Quando una stella come il nostro Sole raggiunge la fine della sua vita, può inglobare i pianeti circostanti e gli asteroidi nati con essa. Utilizzando il Very Large Telescope (VLT) dell’European Southern Observatory (ESO) in Cile, i ricercatori hanno scoperto per la prima volta una firma unica di questo processo: una cicatrice impressa sulla superficie di una stella nana bianca. I risultati sono stati pubblicati oggi su The Astrophysical Journal Letters.
“È ben noto che alcune nane bianche stanno cannibalizzando pezzi dei loro sistemi planetari. Ora abbiamo scoperto che il campo magnetico della stella gioca un ruolo chiave in questo processo, risultando in una cicatrice sulla superficie della nana bianca,” ha spiegato Stefano Bagnulo, astronomo presso l’Armagh Observatory and Planetarium nell’Irlanda del Nord, Regno Unito, e primo autore dello studio.

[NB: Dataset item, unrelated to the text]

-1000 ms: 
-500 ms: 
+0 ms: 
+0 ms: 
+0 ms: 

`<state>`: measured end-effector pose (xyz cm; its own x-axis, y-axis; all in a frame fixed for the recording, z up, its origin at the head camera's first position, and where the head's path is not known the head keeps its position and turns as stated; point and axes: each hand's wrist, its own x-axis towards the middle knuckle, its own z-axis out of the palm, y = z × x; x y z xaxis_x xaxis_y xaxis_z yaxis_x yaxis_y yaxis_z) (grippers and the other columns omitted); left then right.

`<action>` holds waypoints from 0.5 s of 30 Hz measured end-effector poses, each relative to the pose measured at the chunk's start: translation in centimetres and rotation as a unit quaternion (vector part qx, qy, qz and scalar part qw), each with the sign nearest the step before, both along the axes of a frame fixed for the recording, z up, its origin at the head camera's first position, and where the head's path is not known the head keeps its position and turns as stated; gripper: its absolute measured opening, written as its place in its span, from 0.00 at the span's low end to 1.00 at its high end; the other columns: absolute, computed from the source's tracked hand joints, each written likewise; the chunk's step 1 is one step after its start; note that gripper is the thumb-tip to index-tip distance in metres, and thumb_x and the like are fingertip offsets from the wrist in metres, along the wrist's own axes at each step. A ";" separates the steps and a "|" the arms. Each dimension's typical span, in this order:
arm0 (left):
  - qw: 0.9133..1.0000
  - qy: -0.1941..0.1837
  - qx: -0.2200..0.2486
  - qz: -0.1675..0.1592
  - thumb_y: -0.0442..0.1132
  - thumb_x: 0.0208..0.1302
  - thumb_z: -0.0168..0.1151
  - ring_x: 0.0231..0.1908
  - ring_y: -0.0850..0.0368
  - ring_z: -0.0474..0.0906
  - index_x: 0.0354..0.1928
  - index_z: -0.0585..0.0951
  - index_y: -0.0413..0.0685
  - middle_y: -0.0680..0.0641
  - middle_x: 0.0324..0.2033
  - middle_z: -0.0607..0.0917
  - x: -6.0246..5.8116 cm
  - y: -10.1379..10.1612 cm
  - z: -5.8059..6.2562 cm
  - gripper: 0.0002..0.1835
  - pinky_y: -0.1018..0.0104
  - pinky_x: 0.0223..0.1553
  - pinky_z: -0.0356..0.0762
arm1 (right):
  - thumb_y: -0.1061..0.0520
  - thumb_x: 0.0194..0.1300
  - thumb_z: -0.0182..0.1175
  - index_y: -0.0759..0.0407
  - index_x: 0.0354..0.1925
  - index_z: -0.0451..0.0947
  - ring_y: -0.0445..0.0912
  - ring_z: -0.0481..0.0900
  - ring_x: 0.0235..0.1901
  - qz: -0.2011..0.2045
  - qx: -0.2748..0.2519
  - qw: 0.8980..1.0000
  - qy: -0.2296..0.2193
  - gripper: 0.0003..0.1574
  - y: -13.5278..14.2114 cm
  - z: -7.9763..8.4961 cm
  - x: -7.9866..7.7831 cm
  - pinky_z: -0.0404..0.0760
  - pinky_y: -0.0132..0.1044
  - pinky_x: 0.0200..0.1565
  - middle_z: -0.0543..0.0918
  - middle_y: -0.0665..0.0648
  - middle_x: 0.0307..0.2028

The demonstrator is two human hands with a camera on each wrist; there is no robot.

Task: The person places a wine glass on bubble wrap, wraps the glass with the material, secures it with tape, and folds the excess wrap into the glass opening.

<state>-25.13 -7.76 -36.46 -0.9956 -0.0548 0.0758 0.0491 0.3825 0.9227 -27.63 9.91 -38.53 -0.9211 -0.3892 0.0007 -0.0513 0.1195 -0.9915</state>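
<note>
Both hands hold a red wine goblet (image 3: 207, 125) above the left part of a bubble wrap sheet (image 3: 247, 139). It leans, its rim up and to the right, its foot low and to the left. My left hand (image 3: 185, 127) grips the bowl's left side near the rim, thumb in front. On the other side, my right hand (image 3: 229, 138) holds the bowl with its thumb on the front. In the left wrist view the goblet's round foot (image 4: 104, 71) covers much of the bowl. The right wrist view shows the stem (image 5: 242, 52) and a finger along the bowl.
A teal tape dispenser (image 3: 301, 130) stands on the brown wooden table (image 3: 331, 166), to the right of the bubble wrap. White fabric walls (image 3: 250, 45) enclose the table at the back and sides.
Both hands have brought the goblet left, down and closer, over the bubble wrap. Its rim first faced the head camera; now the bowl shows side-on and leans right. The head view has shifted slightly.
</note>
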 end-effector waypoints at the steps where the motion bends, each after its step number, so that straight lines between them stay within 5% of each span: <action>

La cicatrice osservata dal team è una concentrazione di metalli impressa sulla superficie della nana bianca WD 0816-310, i resti (delle dimensioni della Terra) di una stella simile al nostro Sole, ma leggermente più grande. “Abbiamo dimostrato che questi metalli provengono da un frammento planetario grande quanto o forse più grande di Vesta, che misura 500 km di diametro ed è il 2° asteroide più grande del Sistema Solare,” ha affermato Jay Farihi, professore presso lo University College London, Regno Unito, e co-autore dello studio.
Le osservazioni hanno anche fornito indizi su come la stella abbia ottenuto la sua cicatrice di metallo. Il team ha notato che la forza della rilevazione dei metalli cambiava mentre la stella ruotava, suggerendo che i metalli fossero concentrati su una specifica area sulla superficie della nana bianca, invece che distribuiti uniformemente su di essa. Hanno anche scoperto che questi cambiamenti erano sincronizzati con i cambiamenti nel campo magnetico della nana bianca, indicando che questa cicatrice di metallo è situata su uno dei suoi poli magnetici. Insieme, questi indizi indicano che il campo magnetico ha convogliato i metalli sulla stella, creando la cicatrice.
“È sorprendente che il materiale non fosse uniformemente distribuito sulla superficie della stella, come previsto dalla teoria. Invece, questa cicatrice è un’area concentrata di materiale planetario, trattenuta dallo stesso campo magnetico che ha guidato i frammenti in caduta,” ha spiegato il co-autore John Landstreet, professore presso la Western University in Canada, affiliata con l’Armagh Observatory and Planetarium. “Niente di simile era stato visto prima“.
Per giungere a queste conclusioni, il team ha utilizzato uno strumento “coltellino svizzero” sul VLT chiamato FORS2, che ha permesso loro di rilevare la cicatrice di metallo e collegarla al campo magnetico della stella. “ESO ha la combinazione unica di capacità necessarie per osservare oggetti deboli come le nane bianche e misurare sensibilmente i campi magnetici stellari,” ha sottolineato Bagnulo. Per lo studio, il team ha anche fatto affidamento sui dati archiviati dallo strumento X-shooter del VLT per confermare i loro risultati.
Sfruttando poteri di osservazioni come queste, gli astronomi possono rivelare la composizione di massa degli esopianeti, cioè dei pianeti che orbitano attorno ad altre stelle al di fuori del Sistema Solare. Questo studio unico mostra anche come i sistemi planetari possano rimanere dinamicamente attivi, anche dopo la “morte”.